S53: will P_secThe users in (b) are ranked according to the distance v, and whether the users can be covered is determined in this order, if the user closest to v can be covered, v is updated by the airship position obtained in step S3, and P is updated_prioAnd P_secUpdating is also carried out, and if the user closest to v cannot be covered, the Cover function is quitted.

In particular, the method comprises the following steps of,in step S53, when the user closest to v is the hotspot area user, the user is associated with P_prioUsing 1-center algorithm to find the position and radius of the smallest circle covering them, and r_hMaking comparison, if r is less than or equal to r_hThen the user can be covered, otherwise it cannot be covered;

when the user nearest to v is the user in the non-hotspot area, the user is matched with P_prioAll non-hotspot region users in the system use the 1-center algorithm to find the position and radius of the smallest circle covering the non-hotspot region users, and the position and radius of the smallest circle and r_nhMaking comparison, if r is less than or equal to r_nhThen the user can be covered, otherwise it cannot be covered; after the airship is initially deployed and the user is determined to be covered, optimization operation of the Cover function using the 1-center algorithm is performed, so that the deployment position of the airship is optimally adjusted, more edge and interior users are covered, the aim of minimizing the number of finally deployed airships is achieved, and the deployment cost is minimized.

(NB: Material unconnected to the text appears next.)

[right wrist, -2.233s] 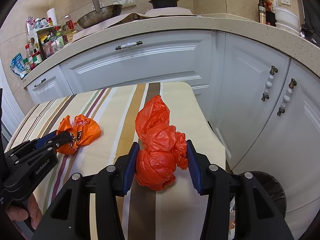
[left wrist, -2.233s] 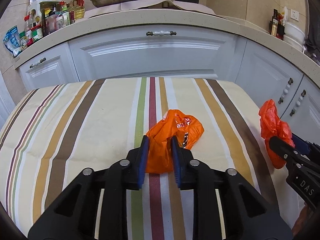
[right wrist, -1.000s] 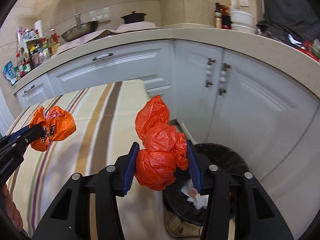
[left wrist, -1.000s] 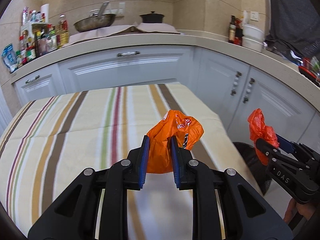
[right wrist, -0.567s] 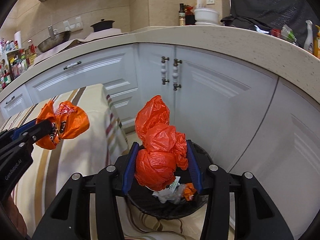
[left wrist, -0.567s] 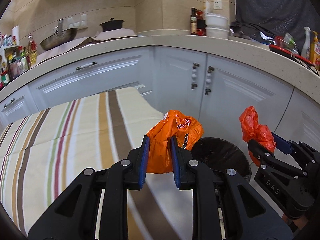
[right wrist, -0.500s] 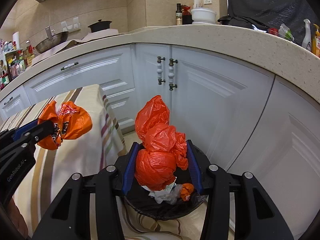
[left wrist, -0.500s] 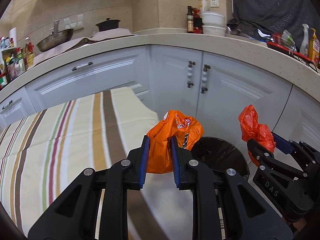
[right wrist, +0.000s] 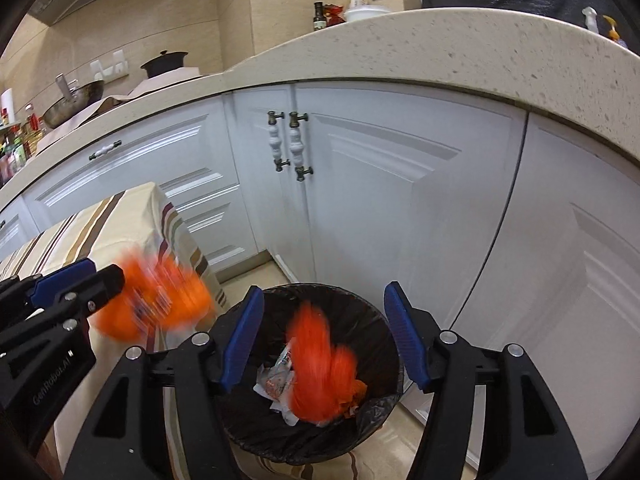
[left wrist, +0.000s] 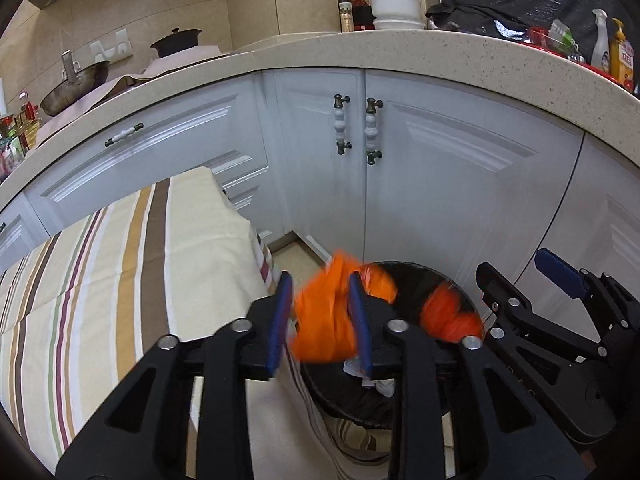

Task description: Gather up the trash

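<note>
White panelled cabinets (right wrist: 400,200) under a speckled stone counter (right wrist: 460,44) fill the far side; a striped cloth (left wrist: 120,260) lies left. A round black-lined bin (right wrist: 372,332) stands near. The right gripper (right wrist: 324,332), jaws opening, is clear of the red bag (right wrist: 320,368), blurred, upright inside the bin. The left gripper (left wrist: 320,320) is opening around the crumpled orange bag (left wrist: 324,324).

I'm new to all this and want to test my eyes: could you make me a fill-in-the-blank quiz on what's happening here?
1. Both loose bags are coloured ____.
2. The red-orange bag is falling into the black ____ below the right gripper, whose jaws are opening.
3. The orange bag sits between the opening jaws of the ____ gripper.
4. The tablecloth has a ____ pattern.

Answers: orange; bin; left; striped
</note>
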The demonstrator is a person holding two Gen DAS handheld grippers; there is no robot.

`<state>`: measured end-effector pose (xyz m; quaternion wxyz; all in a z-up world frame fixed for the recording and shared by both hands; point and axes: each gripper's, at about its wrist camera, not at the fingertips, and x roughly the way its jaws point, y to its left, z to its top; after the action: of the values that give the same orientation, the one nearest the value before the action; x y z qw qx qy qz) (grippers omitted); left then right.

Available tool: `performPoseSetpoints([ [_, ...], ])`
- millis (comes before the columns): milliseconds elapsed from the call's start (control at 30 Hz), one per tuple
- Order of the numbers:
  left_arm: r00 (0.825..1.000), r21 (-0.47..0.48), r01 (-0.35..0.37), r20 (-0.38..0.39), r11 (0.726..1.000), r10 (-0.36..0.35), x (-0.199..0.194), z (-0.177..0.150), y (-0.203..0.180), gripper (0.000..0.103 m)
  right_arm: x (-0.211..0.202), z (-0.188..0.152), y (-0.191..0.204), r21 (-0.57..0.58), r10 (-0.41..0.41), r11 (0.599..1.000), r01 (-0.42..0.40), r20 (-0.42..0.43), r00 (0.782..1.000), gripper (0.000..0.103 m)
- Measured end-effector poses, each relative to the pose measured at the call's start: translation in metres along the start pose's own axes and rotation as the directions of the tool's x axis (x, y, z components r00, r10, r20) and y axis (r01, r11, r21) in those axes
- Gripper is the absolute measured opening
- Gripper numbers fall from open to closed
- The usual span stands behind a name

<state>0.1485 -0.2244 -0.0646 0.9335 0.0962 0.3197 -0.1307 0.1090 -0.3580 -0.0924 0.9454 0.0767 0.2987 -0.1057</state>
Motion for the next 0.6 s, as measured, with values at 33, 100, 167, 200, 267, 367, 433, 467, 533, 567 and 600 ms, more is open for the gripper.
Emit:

The present embodiment also provides an airship deployment system based on stable coverage of an airship ground, including:

the deployment height determining module is used for analyzing the relation between the airship coverage height and the radius to obtain the airship deployment height under the conditions of determining the environmental constant and accepting the maximum road loss;

the user classification module is used for classifying users into hot spot region users and non-hot spot region users according to a known user set, the position of each user in the user set, a user distribution region range and a hot spot region range, and initializing an uncovered user set, an airship set and an airship number;

the judging module is used for judging whether the uncovered user set is empty or not, if so, the deployment process is ended, the airship set and the airship position sets are output, and if not, the following steps are continued;

the edge user searching module is used for searching the boundary users and storing all the boundary users in an array;

a first position adjustment module for adjusting the position of the airship such that more boundary users are covered;

a second position adjustment module for adjusting the position of the airship so that more interior users are covered;

the position updating module is used for updating the airship position set and the uncovered user set;

the central processing module is used for sending instructions to other modules to complete related actions;

the deployment height determining module, the user classifying module, the judging module, the edge user searching module, the first position adjusting module, the second position adjusting module and the position updating module are all electrically connected with the central processing module.

Example two

As shown in fig. 1 to 5, in the present embodiment, in a ground communication scene composed of users in a hot spot area and users in a non-hot spot area, the height of an airship is required to be 20 to 25km, the distance between airships is required to be 20 to 400km, environmental constants a and b for the environment are respectively 9.61 and 0.16, extra losses caused by shadow fading and the like in the case of an LoS link and an NLoS link are respectively 1dB and 20dB, and a carrier frequency is 40 GHz.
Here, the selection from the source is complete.